Affordability and access are another concern, plus the fact that American consumers aren’t accustomed to eating actual whole wheat. Most of the “whole wheat” bread sold in grocery stores is made from white flour with the bran and germ added back in, along with non-food ingredients, such as the common emulsifier soy lecithin or preservatives like sorbic acid.
This issue snapped into clarity a few years ago. The Bread Lab had been donating whole-wheat baguettes, boules, and other artisan breads to a local food pantry, but found out that the grainy loaves had few takers because they didn’t resemble the soft, sliced sandwich bread that Americans typically eat. “That gave us a challenge,” Jones says. “Could we develop a loaf of bread that’s soft, tastes delicious, is 100 percent whole wheat, and has no non-food in it?” With Yankellow of King Arthur developing the recipe, the Bread Lab’s Approachable Loaf was born. The bread is meant to be priced at $6 or less to make it affordable for more people. “It looks like a loaf of shitty bread,” Jones says. “But it’s not, and that’s the key.”
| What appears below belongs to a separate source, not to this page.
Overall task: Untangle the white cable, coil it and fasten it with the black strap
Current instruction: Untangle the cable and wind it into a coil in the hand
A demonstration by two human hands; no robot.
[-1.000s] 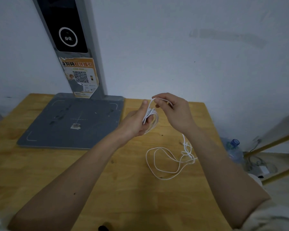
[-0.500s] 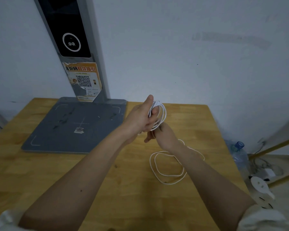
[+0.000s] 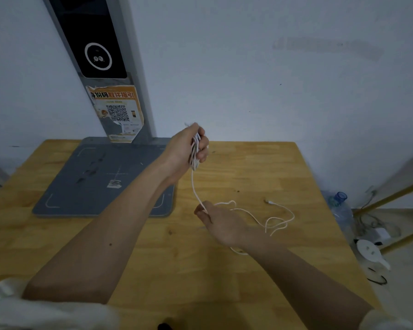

According to Janine Johnson, the Bread Lab’s head of special projects, the six-ingredient Approachable Loaf has taken on a life of its own. Any bakery can sign on to become part of the Bread Lab Collective and use the recipe, with participants donating a nominal portion of sales back to the organization. “What makes much more of a difference for us is not so much the money paid back to us but the fact that people are baking this bread,” Johnson says, noting that she’s spotted the recipe being used as far afield as Austria.
The natural spread of the Approachable Loaf is an example of what the Bread Lab wants to achieve: making it as easy as possible to embrace whole grains. With successes such as developing a whole-wheat tortilla for the Chipotle restaurant chain and the Approachable Loaf, the future looks bright for the Bread Lab. But Jones’s expectations remain modest. “We don’t have the notion that whole wheat is going to replace white flour because white flour is too powerful, if that makes sense,” he says. “When people are ready for alternatives, there are alternatives out there.”